Es 11 de octubre de 2014 en Iguala, Guerrero. Llevo varias jornadas reporteando en la zona. Quince días atrás, la noche del 26 y la madrugada del 27 de septiembre, desaparecieron a 43 normalistas de Ayotzinapa. En ese momento ya hay indicios y evidencias de que policías municipales y sicarios del Cártel Guerreros Unidos fueron quienes levantaron a los 43 jovencitos. Pero no sólo eso, también asesinaron a tres estudiantes más: los criminales (con y sin placa policial) balearon a Julio César Ramírez, Daniel Solís Gallardo y Julio César Mondragón Fontes.
Los cadáveres de los primeros dos quedaron tirados en la avenida Periférico Norte.
Los restos de Julio César, encontrados la mañana del sábado 27 en un lote baldío contiguo a dicha vía, exhibieron siniestramente a lo que nos enfrentábamos en este caso: a Julio César Mondragón Fontes lo habían asesinado y desollado. Le habían arrancado los ojos después de golpearlo y causarle 40 fracturas en todo su cuerpo. ¿Por qué esa saña, por qué esa brutalidad? Para que quedara claro quién mandaba en el lugar: el crimen organizado, sostenido por una vasta red de complicidades de funcionarios del Estado mexicano.
Como si no estuviéramos estupefactos todos con lo ya consignado durante esos primeros días, había otra tragedia más, con la que me topé aquel 11 de octubre: la de Aldo Gutiérrez Solano y una maldita bala calibre .223. Aldo era el estudiante 47 de Ayotzinapa alcanzado por la maldad de capos y policías de Iguala, Cocula y Huitzuco de los Figueroa.

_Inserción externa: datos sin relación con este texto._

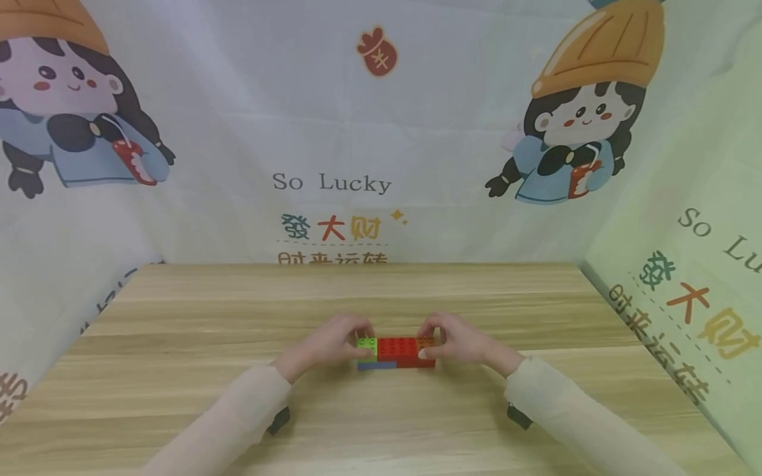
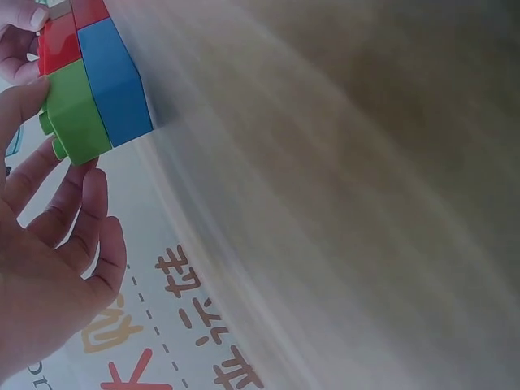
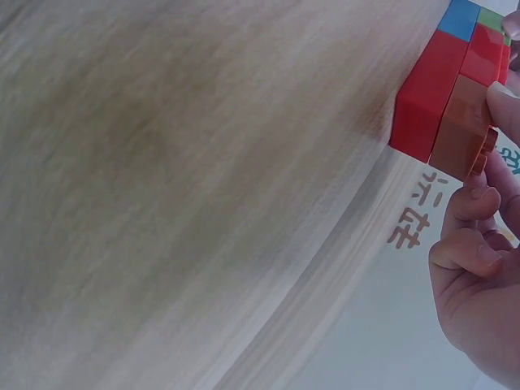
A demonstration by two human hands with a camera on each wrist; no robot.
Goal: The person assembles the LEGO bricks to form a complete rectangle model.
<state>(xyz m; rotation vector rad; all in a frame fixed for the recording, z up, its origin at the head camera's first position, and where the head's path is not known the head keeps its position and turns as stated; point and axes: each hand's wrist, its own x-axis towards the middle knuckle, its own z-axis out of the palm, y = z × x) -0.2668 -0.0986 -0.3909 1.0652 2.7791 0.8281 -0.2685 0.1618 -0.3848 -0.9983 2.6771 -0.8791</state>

Regreso a la crónica que, en aquel entonces, publiqué en Milenio. Es sábado 11 de octubre de 2014. Leo en una hoja blanca pegada arriba de una cama hospitalaria: “Ruptura de cráneo por proyectil de arma de fuego”. El paciente tiene un rosario plateado anudado en su mano derecha. También una cinta de tela café en la muñeca de la misma mano. Es una reliquia. En la cabeza le colocaron un pañuelo blanco bendecido con la imagen del Sagrado Corazón. Se aprecian suturas en ambas sienes. Una doctora, la encargada de la Unidad de Terapia Intensiva, se acerca a la cama donde él yace. Le toca el pecho con firmeza, pero delicadamente. “¡Aldo!”. El joven de 19 años mantiene los ojos cerrados, pero reacciona durante fracciones de segundos. Mueve ligeramente el brazo izquierdo y el pecho. También las piernas. Es como un leve espasmo que se extiende hasta los párpados. Aldo recibió un balazo en la cabeza. Ha perdido la funcionalidad del 65% del cerebro. Está en coma. Si se recuperara de alguna forma, su vida probablemente sería la de un ser inerte. Eso es lo que ocasionó esa maldita bala .223. Esa bala que perforó y atravesó de un lado a otro la cabeza de Aldo Gutiérrez Solano, originario de Tutepec, poblado campesino del municipio de Ayutla de los Libres.
Entrevisto al tratante. Me confía el parte médico el doctor Fernando Yáñez Méndez, radiólogo, director del Hospital General de Iguala. “El pronóstico de Aldo es malo para la función y reservado para la vida. Es muy triste para todos. Es una tragedia”.